People pass through Carlisle on the train or zip past on the motorway; there’s a sense that its location on the border marks the city as a rest stop, rather than a destination in its own right. But the city’s tumultuous history has resulted in a wealth of impressive historic buildings, albeit knocked about by marauding armies, the inner ring road and time. You’d be forgiven for expecting the impressive castle to be the most battle-scarred of these sites but, having lost more original fabric than any other in England, Carlisle’s cathedral has earned the unfortunate title of the country’s unluckiest.

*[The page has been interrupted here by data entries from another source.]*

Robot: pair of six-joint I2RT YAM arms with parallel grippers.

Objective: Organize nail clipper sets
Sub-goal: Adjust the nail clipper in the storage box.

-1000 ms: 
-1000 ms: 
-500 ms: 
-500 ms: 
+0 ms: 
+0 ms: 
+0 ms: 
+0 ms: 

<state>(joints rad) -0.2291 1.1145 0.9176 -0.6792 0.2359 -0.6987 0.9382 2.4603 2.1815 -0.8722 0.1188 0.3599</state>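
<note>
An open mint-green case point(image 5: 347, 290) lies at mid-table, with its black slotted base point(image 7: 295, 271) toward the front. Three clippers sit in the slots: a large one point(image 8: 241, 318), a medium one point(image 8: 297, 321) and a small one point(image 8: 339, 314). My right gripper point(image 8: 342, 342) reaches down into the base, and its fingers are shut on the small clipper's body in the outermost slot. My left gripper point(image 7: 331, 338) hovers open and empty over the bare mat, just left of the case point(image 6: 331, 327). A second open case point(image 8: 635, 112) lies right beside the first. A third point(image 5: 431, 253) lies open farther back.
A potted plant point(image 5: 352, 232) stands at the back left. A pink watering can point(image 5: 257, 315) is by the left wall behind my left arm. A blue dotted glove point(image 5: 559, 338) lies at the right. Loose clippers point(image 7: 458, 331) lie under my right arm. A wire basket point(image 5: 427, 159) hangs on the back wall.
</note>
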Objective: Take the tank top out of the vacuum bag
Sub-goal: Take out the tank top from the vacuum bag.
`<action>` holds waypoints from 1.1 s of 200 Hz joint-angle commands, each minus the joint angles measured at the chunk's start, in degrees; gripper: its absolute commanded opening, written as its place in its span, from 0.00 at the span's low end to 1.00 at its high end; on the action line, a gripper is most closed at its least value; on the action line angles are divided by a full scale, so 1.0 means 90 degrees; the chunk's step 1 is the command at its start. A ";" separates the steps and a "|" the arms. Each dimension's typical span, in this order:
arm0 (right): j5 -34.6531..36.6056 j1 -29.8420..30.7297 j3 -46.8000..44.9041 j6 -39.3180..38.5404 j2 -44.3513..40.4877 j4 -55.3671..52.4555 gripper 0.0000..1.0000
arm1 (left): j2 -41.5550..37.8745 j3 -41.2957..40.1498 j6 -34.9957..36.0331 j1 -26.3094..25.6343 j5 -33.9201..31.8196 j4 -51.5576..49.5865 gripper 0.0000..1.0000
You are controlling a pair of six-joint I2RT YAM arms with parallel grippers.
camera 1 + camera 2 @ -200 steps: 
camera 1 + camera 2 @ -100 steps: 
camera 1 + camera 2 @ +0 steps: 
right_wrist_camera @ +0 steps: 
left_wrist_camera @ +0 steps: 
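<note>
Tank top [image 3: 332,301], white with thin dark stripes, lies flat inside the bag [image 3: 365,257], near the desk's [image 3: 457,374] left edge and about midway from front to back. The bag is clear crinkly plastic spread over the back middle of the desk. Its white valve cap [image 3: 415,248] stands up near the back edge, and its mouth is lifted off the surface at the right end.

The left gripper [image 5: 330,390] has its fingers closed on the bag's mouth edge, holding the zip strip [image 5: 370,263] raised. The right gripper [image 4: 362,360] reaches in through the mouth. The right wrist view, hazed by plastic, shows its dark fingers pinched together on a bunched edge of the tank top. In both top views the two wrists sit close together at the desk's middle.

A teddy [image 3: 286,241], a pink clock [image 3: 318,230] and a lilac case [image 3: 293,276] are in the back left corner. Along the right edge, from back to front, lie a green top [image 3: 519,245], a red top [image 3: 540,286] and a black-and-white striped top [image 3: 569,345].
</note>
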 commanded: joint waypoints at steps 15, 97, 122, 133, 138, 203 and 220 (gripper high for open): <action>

The nave was pulled down to fortify the town during the Civil War, and the cloisters and chapter house have subsequently been lost. Idiosyncratic setting-out by medieval masons, followed by hundreds of years of looting, subsidence and partial collapse, have resulted in a delightfully wonky cathedral precinct. It’s within this setting, amongst scheduled monuments and picturesque ruins, that Feilden Fowles has completed the first new building in a century, an extension to the Fratry – once the dining hall of the cathedral priory, later an arsenal, a brewery and a library, among other uses, and now an education and events space.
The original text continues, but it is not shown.